At 9am this morning I put the deal ticket in to sell 1000 shares of BHP at a price level of $40.05 (It had closed the previous day at $40.06). 

At Market open today (5/8/11 the deal was executed and immediatly I was sitting at roughly $1800 profit as BHP had opened today 38.05. So within minutes I bought the share back to make a nice profit. 

*THIS IS ALL IN DEMO MODE*.


----------



## investorpaul (5 August 2011)

They prob let you do it in the demo account so you think your a gun trader.

Then you go live and burn out within a week.


----------



## investorpaul (5 August 2011)

matthewdean said:


> IG Markets, I guess it's no secret on who they are... I've looked further into the trade history to see whats happening and I'll use my trade on BHP as an example.
> 
> At 9am this morning I put the deal ticket in to sell 1000 shares of BHP at a price level of $40.05 (It had closed the previous day at $40.06).
> 
> ...




Ha you beat me to it..... those CFD providers are cheeky buggers!

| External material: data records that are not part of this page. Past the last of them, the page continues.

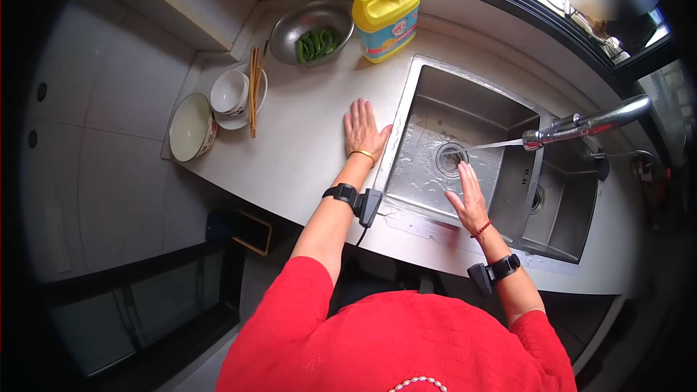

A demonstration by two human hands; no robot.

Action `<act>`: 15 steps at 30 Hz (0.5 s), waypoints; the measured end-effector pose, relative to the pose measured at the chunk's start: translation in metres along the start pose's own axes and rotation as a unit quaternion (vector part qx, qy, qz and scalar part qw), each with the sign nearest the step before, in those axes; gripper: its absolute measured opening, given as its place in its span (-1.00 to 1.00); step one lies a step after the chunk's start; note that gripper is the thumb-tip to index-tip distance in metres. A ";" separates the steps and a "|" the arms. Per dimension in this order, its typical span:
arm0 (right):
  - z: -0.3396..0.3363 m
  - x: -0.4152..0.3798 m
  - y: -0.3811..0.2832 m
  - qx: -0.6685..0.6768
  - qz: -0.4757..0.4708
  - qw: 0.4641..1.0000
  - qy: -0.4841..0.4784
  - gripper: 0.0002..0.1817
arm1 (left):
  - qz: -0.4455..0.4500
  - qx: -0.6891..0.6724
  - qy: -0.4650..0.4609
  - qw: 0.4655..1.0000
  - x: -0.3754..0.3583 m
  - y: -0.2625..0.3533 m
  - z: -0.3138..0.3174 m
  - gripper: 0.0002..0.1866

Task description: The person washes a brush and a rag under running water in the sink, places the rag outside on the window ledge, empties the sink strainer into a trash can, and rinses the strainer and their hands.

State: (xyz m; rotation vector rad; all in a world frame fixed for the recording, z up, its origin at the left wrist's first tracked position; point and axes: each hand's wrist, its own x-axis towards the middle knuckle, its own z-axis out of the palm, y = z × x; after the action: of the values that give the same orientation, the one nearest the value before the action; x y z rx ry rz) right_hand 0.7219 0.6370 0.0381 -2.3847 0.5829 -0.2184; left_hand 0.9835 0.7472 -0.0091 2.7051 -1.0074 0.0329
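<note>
Flat and empty, the left hand (361, 129) lay palm down with fingers spread on the pale countertop (305, 152), just beside the left rim of the steel sink (428, 80), apparently bracing the person as they leaned toward the basin. Across the rim, the right hand (468, 199) reached into the sink with its fingers extended and close together, holding nothing, poised just below the stream of water (494, 145) that ran from the faucet (588, 125) toward the drain (450, 158); the wet basin floor glistened around it. Whether the water touched the fingertips could not be told from the head view. Both wrists carried dark strapped devices, and the person wore red sleeves.

Farther back on the counter, well apart from either hand, a metal bowl (290, 25) held green vegetables (317, 43), seemingly set within reach of the sink for rinsing. A yellow pump bottle (385, 18) stood upright beside it at the sink's far corner. To the left, a white cup (229, 92) rested on a saucer with chopsticks (253, 91) laid across it, and a larger bowl (191, 127) leaned tilted near the counter's edge. A second, smaller basin (559, 203) sat to the right of the main one.
</note>
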 end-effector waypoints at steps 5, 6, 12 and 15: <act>-0.045 0.012 0.059 0.548 0.281 0.774 0.148 -0.68 | 0.155 -0.230 -0.176 0.945 0.007 0.163 0.067 -0.30; -0.050 0.020 0.067 0.628 0.272 0.714 0.147 -0.71 | 0.058 -0.439 -0.257 0.859 0.002 0.180 0.065 -0.40; -0.037 0.076 0.086 0.838 0.180 0.497 0.135 -0.87 | -0.055 -0.803 -0.410 0.429 0.005 0.212 0.032 -0.73; -0.004 0.081 0.110 0.897 0.092 0.433 0.010 -0.86 | -0.102 -0.755 -0.361 0.538 0.002 0.220 0.008 -0.76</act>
State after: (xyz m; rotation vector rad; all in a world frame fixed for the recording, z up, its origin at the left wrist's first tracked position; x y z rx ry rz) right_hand 0.7540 0.5225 -0.0291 -0.1543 0.2200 -0.4347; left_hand 0.8424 0.5837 0.0341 1.0099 -0.3330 -1.3742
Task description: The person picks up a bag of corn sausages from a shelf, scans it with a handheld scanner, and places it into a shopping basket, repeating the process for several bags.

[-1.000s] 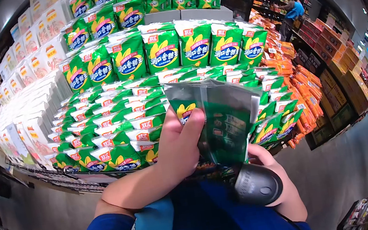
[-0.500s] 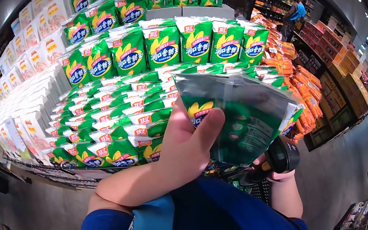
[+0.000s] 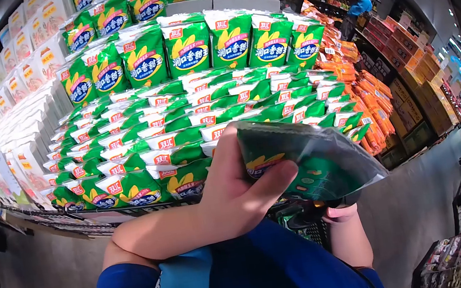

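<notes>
My left hand (image 3: 243,195) is closed on a green sausage packet (image 3: 325,157) with a clear plastic edge, thumb on top and fingers underneath. The packet is tilted, its dark green face toward me. Behind and below it, my right hand (image 3: 341,214) is mostly hidden, closed near a dark object (image 3: 315,210) that I cannot make out. Just beyond my left hand, several rows of green and white sausage packets (image 3: 128,140) lie stacked. More of them (image 3: 189,50) stand upright at the back.
White packets (image 3: 27,127) fill the display's left side, and orange packets (image 3: 373,102) its right. Stacked boxes (image 3: 413,70) stand farther right. A person in blue (image 3: 361,5) is in the background. Beneath the packet is a black mesh basket (image 3: 306,233). Grey floor (image 3: 400,197) lies around.
The held packet has tipped flatter and now covers more of my right hand. The round black part seen beside that hand is hidden. The display has shifted slightly left and up in view.
</notes>
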Action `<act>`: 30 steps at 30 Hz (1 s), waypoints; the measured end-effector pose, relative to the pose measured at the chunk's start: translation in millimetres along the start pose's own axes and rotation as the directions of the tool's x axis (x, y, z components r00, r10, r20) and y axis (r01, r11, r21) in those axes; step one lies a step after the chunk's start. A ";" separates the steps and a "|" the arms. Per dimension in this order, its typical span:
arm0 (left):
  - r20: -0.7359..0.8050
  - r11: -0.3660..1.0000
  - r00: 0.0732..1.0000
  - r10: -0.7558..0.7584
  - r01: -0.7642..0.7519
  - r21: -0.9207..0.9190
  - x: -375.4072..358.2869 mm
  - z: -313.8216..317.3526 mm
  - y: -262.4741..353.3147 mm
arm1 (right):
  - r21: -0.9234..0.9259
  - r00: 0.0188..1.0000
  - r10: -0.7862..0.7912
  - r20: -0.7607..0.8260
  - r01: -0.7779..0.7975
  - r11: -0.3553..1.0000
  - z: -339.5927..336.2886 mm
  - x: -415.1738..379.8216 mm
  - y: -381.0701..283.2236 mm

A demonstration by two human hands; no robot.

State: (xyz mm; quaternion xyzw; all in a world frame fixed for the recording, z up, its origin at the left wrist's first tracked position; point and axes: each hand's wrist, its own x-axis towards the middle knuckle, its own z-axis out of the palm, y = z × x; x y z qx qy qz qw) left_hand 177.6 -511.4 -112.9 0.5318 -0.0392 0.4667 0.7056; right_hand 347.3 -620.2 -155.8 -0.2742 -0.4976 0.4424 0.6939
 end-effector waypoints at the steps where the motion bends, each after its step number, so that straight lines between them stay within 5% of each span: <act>1: 0.015 1.000 1.000 0.018 -0.018 0.017 -1.1 -0.9 -0.6 | 0.002 0.999 0.023 -0.030 -0.023 1.000 0.2 -3.6 0.8; 7: 0.101 0.991 0.990 0.095 -0.104 0.081 -4.1 -11.0 -13.0 | 0.099 0.990 0.116 -0.078 -0.108 0.989 -7.2 -15.6 8.4; 13: 0.129 0.965 0.984 0.126 -0.152 0.213 -1.8 -19.1 -15.7 | 0.007 0.984 0.175 0.042 -0.176 0.984 -7.2 -13.2 8.1; 17: 0.012 0.993 0.995 -0.095 0.096 -0.070 -3.0 -14.6 -12.3 | -0.063 0.989 0.138 0.047 -0.135 0.989 -9.2 -24.8 7.4; 19: -0.020 0.951 0.969 -0.245 0.236 -0.197 10.5 -6.9 3.4 | -0.040 0.971 0.066 0.228 -0.059 0.997 -22.1 -25.6 11.8; 21: -0.007 0.947 0.951 -0.309 0.307 -0.097 15.0 -18.7 2.3 | 0.015 0.894 -0.068 0.443 0.068 0.998 -23.4 -3.7 13.5; 24: 0.242 0.708 0.896 -0.372 0.442 -0.550 21.2 -41.0 -27.5 | 0.106 0.908 -0.028 0.419 -0.019 0.994 -15.7 7.9 7.7; 26: 0.464 0.594 0.865 -0.191 0.478 -0.647 33.0 -45.1 -44.0 | 0.053 0.958 0.097 0.269 -0.115 0.992 -11.2 -0.6 7.9; 28: 0.689 0.412 0.713 0.132 0.592 -0.692 49.3 -39.8 -62.8 | -0.018 0.966 0.167 0.196 -0.166 0.986 -12.0 -7.8 10.5; 30: 0.726 0.331 0.629 0.279 0.647 -0.687 53.7 -34.1 -75.6 | -0.068 0.947 0.207 0.247 -0.196 0.978 -20.9 -10.5 13.3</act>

They can get away with anything  in the demo account and those who dont pick up on could easily get burned going live


----------



## matthewdean (5 August 2011)

investorpaul said:


> Ha you beat me to it..... those CFD providers are cheeky buggers!
> 
> They can get away with anything  in the demo account and those who dont pick up on could easily get burned going live




I was thinking that might of been the case... So I'm guessing In a "real account" with "real money" the 1000 shares would have sold for the opening price of $38.05?

Cheers.


----------



## satanoperca (5 August 2011)

matthewdean said:


> I was thinking that might of been the case... So I'm guessing In a "real account" with "real money" the 1000 shares would have sold for the opening price of $38.05?
> 
> Cheers.




Or lower


----------



## barney (5 August 2011)

matthewdean said:


> I was thinking that might of been the case... So I'm guessing In a "real account" with "real money" the 1000 shares would have sold for the opening price of $38.05?
> 
> Cheers.




Mat, 
Your order would not be filled as "your" price was above the open of $38.05 and therefore would not be triggered ....


----------



## matthewdean (5 August 2011)

barney said:


> Mat,
> Your order would not be filled as "your" price was above the open of $38.05 and therefore would not be triggered ....

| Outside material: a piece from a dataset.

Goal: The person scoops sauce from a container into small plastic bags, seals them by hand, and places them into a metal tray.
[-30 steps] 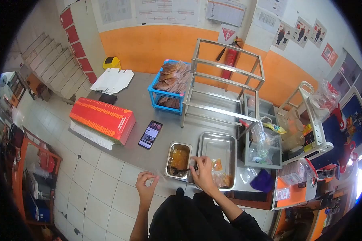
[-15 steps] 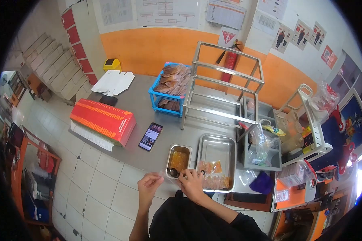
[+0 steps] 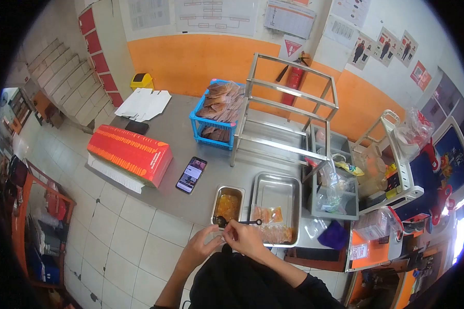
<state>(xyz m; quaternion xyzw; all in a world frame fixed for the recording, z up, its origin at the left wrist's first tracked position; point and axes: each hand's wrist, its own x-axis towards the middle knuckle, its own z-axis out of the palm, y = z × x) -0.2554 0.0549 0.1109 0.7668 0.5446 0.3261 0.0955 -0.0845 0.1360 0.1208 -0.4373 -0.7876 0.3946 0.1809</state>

Thank you for your replies


----------



## Gringotts Bank (8 March 2012)

What happens if you're short a stock and it gets a takeover offer and opens +50% next day?  Do guaranteed stops cover that scenario?  What about without a gsl?


----------



## skyQuake (9 March 2012)

Gringotts Bank said:


> What happens if you're short a stock and it gets a takeover offer and opens +50% next day?  Do guaranteed stops cover that scenario?  What about without a gsl?




Yes with GSL, without GSL margin call i'd imagine.

However most CFD providers don't let you put GSLOs on stocks that are under t/o. Eg. BBG


----------



## skc (9 March 2012)

Gringotts Bank said:


> What happens if you're short a stock and it gets a takeover offer and opens +50% next day?  Do guaranteed stops cover that scenario?  What about without a gsl?




You mean like the time I shorted MCC the day before it got a takeover offer? 

You lose money. A lot of it...


----------



## Gringotts Bank (9 March 2012)

skyQuake said:


> Yes with GSL, without GSL margin call i'd imagine.
> 
> However most CFD providers don't let you put GSLOs on stocks that are under t/o. Eg. BBG




Thanks for that info sky.  Since the gsl's are a fair bit more expensive, I wonder if there's any scenario where you could safely consider not using one?  There will always be stocks like skc's MCC trade where the t/o offer comes without any media warning or rumour.


----------



## Trembling Hand (9 March 2012)

Gringotts Bank said:


> Thanks for that info sky.  Since the gsl's are a fair bit more expensive, I wonder if there's any scenario where you could safely consider not using one?  There will always be stocks like skc's MCC trade where the t/o offer comes without any media warning or rumour.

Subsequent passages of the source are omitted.